Argo seems more CD focused right now whereas Tekton really is a “toolbox”/make what you want.

freeqaz · 5 years ago

That's funny because the Tekton website[0] has this as their first text:

"Tekton is a powerful and flexible open-source framework for creating CI/CD systems, allowing developers to build, test, and deploy across cloud providers and on-premise systems."

Do you know why they are switching, out of curiosity?

The market is definitely very young and I don't think anybody has really nailed down every use case.

There are the parts of the market targeting "business model" use cases like Camunda/Zeebe.

Then there are ETL-style systems like Airflow for dealing with massive data processing.

And still you've got the CI/CD side of things like Argo/Tekton for automating complex build systems/running tests.

Then for systems like Netflix Conductor, Uber Cadence, and AWS Step Functions (among others), you have systems trying to abstract on top of existing complex systems (microservices, etc).

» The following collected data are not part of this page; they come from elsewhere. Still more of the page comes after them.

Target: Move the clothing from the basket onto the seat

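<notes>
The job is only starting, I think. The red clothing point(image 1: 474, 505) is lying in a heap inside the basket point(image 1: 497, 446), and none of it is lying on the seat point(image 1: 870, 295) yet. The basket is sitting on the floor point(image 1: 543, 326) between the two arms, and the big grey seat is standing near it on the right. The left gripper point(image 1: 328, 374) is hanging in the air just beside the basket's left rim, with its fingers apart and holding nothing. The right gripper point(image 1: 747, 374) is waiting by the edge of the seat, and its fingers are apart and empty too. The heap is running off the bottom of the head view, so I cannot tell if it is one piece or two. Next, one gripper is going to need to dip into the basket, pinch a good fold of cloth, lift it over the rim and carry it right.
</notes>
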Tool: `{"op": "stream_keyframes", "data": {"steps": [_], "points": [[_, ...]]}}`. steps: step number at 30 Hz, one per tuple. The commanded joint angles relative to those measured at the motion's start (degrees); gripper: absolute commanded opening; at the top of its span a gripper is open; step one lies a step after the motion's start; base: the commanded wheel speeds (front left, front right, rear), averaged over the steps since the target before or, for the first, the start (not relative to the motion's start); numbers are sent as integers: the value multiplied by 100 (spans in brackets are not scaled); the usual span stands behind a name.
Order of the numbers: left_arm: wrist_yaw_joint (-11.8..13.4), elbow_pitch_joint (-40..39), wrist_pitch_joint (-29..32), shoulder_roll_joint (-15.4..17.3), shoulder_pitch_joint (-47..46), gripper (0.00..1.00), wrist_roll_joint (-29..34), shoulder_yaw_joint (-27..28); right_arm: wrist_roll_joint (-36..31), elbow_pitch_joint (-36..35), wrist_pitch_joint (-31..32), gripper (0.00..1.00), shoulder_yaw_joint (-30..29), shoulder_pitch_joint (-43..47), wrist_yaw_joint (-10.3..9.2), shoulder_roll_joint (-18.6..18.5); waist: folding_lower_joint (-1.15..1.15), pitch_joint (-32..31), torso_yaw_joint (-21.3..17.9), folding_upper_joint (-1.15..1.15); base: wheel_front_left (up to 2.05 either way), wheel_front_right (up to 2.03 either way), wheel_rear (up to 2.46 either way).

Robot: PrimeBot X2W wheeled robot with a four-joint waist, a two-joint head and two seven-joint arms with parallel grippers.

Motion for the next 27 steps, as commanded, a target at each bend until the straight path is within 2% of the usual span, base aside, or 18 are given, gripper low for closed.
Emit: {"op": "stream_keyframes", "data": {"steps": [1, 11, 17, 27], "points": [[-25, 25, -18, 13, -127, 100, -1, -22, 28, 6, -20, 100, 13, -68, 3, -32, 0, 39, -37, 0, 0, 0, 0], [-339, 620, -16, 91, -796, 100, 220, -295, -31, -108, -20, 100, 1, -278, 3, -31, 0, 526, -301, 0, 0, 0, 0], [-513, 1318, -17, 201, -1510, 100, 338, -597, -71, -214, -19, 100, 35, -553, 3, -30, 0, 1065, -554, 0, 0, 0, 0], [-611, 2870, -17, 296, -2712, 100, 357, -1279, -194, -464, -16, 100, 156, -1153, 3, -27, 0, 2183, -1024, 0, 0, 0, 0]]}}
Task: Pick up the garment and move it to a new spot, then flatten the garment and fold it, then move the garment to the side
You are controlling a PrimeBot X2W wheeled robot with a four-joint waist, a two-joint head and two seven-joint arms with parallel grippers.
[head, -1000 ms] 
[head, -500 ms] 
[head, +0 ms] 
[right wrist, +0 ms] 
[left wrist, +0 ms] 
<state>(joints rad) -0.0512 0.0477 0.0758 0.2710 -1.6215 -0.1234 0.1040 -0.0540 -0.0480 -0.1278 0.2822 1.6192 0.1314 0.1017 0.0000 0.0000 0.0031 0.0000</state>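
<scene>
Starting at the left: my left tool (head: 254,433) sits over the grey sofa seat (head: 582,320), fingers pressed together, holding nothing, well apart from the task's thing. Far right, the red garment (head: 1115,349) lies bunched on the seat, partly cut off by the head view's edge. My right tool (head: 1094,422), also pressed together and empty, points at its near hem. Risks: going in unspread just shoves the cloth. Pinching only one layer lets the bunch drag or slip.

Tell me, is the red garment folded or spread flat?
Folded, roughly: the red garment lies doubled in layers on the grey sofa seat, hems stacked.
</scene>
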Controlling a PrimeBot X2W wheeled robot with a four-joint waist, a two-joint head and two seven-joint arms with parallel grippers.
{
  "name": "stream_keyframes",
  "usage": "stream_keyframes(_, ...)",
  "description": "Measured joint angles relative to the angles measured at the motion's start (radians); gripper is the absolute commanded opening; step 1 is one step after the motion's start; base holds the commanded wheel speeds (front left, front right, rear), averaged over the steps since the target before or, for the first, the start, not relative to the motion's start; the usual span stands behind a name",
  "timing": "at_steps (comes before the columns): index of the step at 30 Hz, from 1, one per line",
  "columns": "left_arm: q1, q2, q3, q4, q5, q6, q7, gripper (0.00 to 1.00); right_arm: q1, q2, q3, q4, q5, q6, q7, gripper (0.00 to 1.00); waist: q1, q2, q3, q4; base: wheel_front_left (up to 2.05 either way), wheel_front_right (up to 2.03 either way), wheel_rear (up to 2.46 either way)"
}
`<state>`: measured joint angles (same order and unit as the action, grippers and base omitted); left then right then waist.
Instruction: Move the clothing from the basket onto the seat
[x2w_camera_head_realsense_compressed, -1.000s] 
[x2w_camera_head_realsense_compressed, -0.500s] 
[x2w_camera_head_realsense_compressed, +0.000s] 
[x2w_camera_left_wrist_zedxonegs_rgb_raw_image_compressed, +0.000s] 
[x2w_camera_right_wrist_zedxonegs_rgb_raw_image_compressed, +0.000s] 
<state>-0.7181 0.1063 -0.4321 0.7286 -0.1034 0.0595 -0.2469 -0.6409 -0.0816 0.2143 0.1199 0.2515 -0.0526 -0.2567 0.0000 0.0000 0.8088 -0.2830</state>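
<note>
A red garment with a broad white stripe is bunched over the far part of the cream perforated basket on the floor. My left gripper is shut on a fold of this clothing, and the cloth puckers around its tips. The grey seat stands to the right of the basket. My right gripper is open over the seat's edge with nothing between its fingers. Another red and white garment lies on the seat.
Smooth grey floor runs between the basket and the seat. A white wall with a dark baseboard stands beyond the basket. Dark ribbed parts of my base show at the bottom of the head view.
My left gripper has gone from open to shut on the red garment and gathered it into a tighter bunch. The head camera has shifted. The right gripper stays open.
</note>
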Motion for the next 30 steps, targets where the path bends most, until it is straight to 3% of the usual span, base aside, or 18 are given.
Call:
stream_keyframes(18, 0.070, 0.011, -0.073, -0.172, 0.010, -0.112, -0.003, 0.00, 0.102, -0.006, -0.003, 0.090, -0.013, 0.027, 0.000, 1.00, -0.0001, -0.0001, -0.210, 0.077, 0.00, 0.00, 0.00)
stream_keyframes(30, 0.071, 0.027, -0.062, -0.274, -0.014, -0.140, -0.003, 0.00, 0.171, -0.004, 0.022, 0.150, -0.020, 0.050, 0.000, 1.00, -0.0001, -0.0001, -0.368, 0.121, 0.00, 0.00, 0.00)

That's not even including low-code spaces like Zapier or IFTTT that try to target making integrations trivial.

It's a crazy world!

0: https://tekton.dev/

theptip · 5 years ago

I had Tekton in my mental filing cabinet under "Cloud Native CI/CD", how's the UI / DAG-visualization for that toolchain? Like the sibling comment, I'd also be interested in hearing your A/B thoughts on Argo vs. Tekton for the generic workflow management usecase.

devmunchies · 5 years ago

interesting project you started. I had used snaplogic before and its similar, although not built specifically for AWS serverless. Do you have any videos of any walkthroughs, demos, or tutorials?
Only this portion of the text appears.